* _Work request_: Return the listing that follows, word for word.

* _Dataset content_:
[Start of section]

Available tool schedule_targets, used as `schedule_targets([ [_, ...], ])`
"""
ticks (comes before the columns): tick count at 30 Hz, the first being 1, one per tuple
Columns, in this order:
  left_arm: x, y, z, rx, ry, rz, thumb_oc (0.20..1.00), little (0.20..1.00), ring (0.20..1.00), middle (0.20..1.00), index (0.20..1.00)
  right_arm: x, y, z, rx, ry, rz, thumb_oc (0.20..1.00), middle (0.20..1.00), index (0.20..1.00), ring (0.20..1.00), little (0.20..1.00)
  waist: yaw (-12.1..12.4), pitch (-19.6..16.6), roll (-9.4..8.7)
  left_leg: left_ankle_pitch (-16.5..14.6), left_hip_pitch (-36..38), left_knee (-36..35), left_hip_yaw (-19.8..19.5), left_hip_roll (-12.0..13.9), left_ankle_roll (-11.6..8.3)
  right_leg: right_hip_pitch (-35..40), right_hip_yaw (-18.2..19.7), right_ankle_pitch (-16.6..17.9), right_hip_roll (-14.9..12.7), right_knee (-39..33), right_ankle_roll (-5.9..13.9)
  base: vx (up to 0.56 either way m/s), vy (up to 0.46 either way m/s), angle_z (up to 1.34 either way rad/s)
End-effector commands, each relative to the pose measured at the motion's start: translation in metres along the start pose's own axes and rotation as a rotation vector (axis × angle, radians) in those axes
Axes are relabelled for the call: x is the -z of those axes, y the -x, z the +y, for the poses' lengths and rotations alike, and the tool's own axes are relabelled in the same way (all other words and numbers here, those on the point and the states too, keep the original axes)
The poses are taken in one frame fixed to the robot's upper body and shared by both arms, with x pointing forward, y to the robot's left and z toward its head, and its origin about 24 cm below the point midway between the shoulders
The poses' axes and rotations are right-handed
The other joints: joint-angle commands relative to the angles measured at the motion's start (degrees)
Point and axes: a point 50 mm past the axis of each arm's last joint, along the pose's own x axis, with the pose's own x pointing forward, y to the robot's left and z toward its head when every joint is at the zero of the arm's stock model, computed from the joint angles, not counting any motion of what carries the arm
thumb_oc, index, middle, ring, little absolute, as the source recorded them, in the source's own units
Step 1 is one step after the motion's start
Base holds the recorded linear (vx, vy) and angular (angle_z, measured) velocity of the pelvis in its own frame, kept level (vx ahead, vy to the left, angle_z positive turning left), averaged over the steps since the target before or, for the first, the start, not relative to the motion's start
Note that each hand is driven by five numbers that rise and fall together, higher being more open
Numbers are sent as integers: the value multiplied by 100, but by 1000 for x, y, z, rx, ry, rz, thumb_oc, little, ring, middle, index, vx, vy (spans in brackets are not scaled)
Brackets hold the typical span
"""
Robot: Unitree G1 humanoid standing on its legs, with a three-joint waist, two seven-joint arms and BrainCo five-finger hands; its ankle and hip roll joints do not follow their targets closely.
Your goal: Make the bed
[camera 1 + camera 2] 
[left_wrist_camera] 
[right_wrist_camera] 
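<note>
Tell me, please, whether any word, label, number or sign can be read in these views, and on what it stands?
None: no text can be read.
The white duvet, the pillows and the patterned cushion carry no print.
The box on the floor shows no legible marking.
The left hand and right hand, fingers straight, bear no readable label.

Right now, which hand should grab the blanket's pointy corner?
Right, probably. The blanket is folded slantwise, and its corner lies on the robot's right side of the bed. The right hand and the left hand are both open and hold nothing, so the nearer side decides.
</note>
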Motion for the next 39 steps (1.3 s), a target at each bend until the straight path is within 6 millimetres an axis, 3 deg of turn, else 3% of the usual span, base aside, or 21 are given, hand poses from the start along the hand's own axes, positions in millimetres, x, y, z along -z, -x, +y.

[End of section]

* _Reply to the task_:
Available tool schedule_targets, used as `schedule_targets([ [_, ...], ])`
"""
ticks (comes before the columns): tick count at 30 Hz, the first being 1, one per tuple
Columns, in this order:
  left_arm: x, y, z, rx, ry, rz, thumb_oc (0.20..1.00), little (0.20..1.00), ring (0.20..1.00), middle (0.20..1.00), index (0.20..1.00)
  right_arm: x, y, z, rx, ry, rz, thumb_oc (0.20..1.00), middle (0.20..1.00), index (0.20..1.00), ring (0.20..1.00), little (0.20..1.00)
  waist: yaw (-12.1..12.4), pitch (-19.6..16.6), roll (-9.4..8.7)
  left_leg: left_ankle_pitch (-16.5..14.6), left_hip_pitch (-36..38), left_knee (-36..35), left_hip_yaw (-19.8..19.5), left_hip_roll (-12.0..13.9), left_ankle_roll (-11.6..8.3)
  right_leg: right_hip_pitch (-35..40), right_hip_yaw (-18.2..19.7), right_ankle_pitch (-16.6..17.9), right_hip_roll (-14.9..12.7), right_knee (-39..33), right_ankle_roll (-5.9..13.9)
  base: vx (up to 0.56 either way m/s), vy (up to 0.46 either way m/s), angle_z (up to 1.34 either way rad/s)
End-effector commands, each relative to the pose measured at the motion's start: translation in metres along the start pose's own axes and rotation as a rotation vector (axis × angle, radians) in those axes
Axes are relabelled for the call: x is the -z of those axes, y the -x, z the +y, for the poses' lengths and rotations alike, and the tool's own axes are relabelled in the same way (all other words and numbers here, those on the point and the states too, keep the original axes)
The poses are taken in one frame fixed to the robot's upper body and shared by both arms, with x pointing forward, y to the robot's left and z toward its head, and its origin about 24 cm below the point midway between the shoulders
The poses' axes and rotations are right-handed
The other joints: joint-angle commands relative to the angles measured at the motion's start (degrees)
Point and axes: a point 50 mm past the axis of each arm's last joint, along the pose's own x axis, with the pose's own x pointing forward, y to the robot's left and z toward its head when every joint is at the zero of the arm's stock model, computed from the joint angles, not counting any motion of what carries the arm
thumb_oc, index, middle, ring, little absolute, as the source recorded them, in the source's own units
Step 1 is one step after the motion's start
Base holds the recorded linear (vx, vy) and angular (angle_z, measured) velocity of the pelvis in its own frame, kept level (vx ahead, vy to the left, angle_z positive turning left), averaged over the steps since the target before or, for the first, the start, not relative to the motion's start
Note that each hand is driven by five numbers that rise and fall together, higher being more open
Numbers are sent as integers: the value multiplied by 100, but by 1000 for x, y, z, rx, ry, rz, thumb_oc, little, ring, middle, index, vx, vy (spans in brackets are not scaled)
Brackets hold the typical span
"""
Robot: Unitree G1 humanoid standing on its legs, with a three-joint waist, two seven-joint arms and BrainCo five-finger hands; its ankle and hip roll joints do not follow their targets closely.
Your goal: Make the bed
[camera 1 + camera 2] 
[left_wrist_camera] 
[right_wrist_camera] 
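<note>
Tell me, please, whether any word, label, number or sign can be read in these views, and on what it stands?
None: no text can be read.
The white duvet, the pillows and the patterned cushion carry no print.
The box on the floor shows no legible marking.
The left hand and right hand, fingers straight, bear no readable label.

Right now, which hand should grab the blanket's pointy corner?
Right, probably. The blanket is folded slantwise, and its corner lies on the robot's right side of the bed. The right hand and the left hand are both open and hold nothing, so the nearer side decides.
</note>
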Motion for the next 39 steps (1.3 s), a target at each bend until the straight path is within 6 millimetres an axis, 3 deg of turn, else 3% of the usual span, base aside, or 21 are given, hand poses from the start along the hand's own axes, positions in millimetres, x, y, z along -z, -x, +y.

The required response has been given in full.